Chapter four examines the ways in which popular representations of the relationship between Irish-America and Ireland have often taken the form of gendered texts. The author examines the centrality of gendering to the construction of national and ethnic identity, and discusses a number of specific representations of gender circulated within diasporic popular cultural texts. A common theme in movies of the returning Irish-American involves him falling in love with and marrying an Irish girl he meets during his travels to the homeland, an act that facilitates his reclamation of his Irish roots and immersion into Irish culture. The author also interrogates the role played by the Rose of Tralee festival in both foregrounding an idealized version of Irish femininity and in validating the links between the daughters of the Irish diaspora and the values of the homeland. Interestingly, the author notes that Irish masculinity tends to be depicted in Irish-American popular texts in much less idealized terms than Irish femininity, often acting as a foil to Irish-American masculinity. A recurring theme in Troubles-era Irish-American films, for example, is that of the cosy, domestic world of the Irish-American family disrupted by the raw, violence of the Irish male. The author suggests that such texts illustrate the degree to which Irish-Americans have assimilated into American culture and are anxious to erase any links to the stereotype of the “fighting Irish” that may have lingered in American society. This is an interesting observation, although it serves perhaps to undermine slightly the author’s contention that Irish-American identity looks towards Ireland rather than towards America for its signifiers.
 
Chapter five contextualizes the formation and experiences of the Irish diaspora in America within the framework of diaspora studies and concludes that there are significant advantages to examining Irish-America through the critical lens of diaspora theory. The author notes the increasing tendency among a number of Irish critics to employ a “postmodern turn” in Irish studies by situating Irish culture and history within a comparative framework offered by other ethnic and national groups who also experienced colonialism. This not only offers new insights into Irish culture and history, but also enables a new and valuable approach to Ireland’s experience of globalization. The author concludes with a brief reflection on Irish Studies at the start of the twenty-first century, suggesting that the structure and nature of the Irish studies academy are at least partly responsible for many of the tensions that continue to simmer between Irish and Irish-American cultural identities. She suggests that more attention should be paid to non-canonical representations of Irish-American culture in a bid to deconstruct this binary and allow more interdisciplinarity to permeate the field.
 
Overall, this book is an interesting and well-researched engagement with Irish-American popular cultural texts and practices, and offers a comprehensive introduction to the main themes and anxieties embodied in such texts.

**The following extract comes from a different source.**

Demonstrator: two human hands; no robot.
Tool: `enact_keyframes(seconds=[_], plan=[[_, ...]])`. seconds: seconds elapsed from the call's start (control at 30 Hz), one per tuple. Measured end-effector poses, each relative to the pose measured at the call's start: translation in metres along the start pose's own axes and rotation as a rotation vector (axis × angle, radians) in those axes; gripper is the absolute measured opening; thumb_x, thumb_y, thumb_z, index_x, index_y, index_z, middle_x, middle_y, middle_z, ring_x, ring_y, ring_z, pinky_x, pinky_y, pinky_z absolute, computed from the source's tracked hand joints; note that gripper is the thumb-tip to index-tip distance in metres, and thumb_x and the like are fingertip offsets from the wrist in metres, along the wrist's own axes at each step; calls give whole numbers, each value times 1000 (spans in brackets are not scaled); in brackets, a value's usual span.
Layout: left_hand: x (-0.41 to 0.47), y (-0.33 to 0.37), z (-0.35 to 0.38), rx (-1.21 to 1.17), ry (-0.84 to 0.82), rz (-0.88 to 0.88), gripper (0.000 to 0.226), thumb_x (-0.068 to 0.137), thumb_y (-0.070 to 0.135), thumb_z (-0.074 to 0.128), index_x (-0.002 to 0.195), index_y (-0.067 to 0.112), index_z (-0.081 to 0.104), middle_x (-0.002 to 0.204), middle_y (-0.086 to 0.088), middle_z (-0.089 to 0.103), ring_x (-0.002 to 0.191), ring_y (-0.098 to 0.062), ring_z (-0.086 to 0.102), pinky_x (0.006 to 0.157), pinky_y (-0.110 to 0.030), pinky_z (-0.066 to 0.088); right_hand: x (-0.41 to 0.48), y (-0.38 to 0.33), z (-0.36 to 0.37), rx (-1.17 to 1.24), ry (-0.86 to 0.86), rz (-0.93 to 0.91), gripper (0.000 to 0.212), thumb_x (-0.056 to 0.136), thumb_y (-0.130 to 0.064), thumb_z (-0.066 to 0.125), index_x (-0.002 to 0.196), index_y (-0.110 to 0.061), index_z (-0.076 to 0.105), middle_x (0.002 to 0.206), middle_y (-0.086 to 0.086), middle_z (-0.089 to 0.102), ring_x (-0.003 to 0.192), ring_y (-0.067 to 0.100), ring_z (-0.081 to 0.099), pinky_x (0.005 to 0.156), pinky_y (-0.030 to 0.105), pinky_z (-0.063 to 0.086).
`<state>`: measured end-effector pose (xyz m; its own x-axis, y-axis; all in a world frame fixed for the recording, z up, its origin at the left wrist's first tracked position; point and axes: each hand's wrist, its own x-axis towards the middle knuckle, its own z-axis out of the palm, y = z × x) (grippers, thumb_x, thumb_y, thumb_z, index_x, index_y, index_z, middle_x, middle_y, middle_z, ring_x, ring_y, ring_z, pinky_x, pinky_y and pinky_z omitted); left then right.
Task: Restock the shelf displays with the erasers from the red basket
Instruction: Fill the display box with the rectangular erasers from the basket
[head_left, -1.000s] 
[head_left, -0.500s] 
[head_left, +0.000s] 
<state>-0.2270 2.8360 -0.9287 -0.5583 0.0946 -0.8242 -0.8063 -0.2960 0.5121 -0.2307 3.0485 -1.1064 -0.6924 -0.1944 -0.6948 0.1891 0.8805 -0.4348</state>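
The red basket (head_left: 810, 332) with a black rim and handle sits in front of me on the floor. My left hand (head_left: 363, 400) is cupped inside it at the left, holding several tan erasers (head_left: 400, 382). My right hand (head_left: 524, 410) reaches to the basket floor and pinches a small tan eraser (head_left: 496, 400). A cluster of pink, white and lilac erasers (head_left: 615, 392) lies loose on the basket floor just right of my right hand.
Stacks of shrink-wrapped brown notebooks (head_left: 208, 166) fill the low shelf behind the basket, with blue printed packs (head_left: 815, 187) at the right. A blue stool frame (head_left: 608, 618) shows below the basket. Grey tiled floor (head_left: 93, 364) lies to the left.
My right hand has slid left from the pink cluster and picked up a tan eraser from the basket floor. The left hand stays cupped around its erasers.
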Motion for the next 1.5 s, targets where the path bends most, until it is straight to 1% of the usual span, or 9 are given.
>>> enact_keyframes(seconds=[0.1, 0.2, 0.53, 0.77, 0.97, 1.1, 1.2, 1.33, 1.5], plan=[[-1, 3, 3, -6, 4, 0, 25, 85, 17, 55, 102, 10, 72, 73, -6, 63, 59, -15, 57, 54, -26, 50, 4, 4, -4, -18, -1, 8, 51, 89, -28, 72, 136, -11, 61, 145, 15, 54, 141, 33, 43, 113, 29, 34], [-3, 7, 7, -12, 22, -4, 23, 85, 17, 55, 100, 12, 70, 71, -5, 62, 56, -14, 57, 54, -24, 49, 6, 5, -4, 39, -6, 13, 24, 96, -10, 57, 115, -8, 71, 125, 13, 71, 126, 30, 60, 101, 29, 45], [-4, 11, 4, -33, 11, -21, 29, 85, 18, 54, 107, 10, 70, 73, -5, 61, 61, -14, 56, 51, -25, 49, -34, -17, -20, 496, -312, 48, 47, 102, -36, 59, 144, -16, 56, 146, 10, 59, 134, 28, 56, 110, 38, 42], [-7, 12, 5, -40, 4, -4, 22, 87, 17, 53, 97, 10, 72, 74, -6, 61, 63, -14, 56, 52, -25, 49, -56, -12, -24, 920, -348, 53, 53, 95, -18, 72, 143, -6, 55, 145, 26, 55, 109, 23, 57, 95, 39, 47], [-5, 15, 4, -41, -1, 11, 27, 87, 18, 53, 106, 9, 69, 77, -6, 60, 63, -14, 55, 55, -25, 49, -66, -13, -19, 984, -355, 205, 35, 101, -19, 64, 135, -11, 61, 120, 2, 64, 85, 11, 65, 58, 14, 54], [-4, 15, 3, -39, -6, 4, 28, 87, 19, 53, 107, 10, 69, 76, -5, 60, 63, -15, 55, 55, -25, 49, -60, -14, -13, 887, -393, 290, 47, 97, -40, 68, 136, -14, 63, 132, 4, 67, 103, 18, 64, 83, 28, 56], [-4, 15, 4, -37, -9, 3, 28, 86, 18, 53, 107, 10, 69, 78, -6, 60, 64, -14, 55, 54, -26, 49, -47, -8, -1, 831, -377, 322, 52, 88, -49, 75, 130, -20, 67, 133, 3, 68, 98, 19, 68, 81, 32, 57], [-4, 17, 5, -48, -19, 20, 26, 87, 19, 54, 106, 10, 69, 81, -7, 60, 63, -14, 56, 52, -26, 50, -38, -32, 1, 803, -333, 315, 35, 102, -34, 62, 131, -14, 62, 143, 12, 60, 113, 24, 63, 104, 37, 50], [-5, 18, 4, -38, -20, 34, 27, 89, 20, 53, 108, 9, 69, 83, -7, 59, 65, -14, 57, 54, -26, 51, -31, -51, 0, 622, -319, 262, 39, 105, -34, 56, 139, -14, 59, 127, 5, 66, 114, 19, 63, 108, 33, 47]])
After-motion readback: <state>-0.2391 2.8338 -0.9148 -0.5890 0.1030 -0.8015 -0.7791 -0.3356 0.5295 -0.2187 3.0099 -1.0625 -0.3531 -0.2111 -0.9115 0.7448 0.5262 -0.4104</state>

The author argues successfully that the Irish-American community which emerges in the aftermath of World War II uses its encounters with Ireland, both as visitors and through the mediated encounters offered by cultural texts and practices, to structure its own identity. What is less convincing is the author’s contention that Irish identity and culture within Ireland “cannot be fully understood” without reference to Irish-American identity and culture.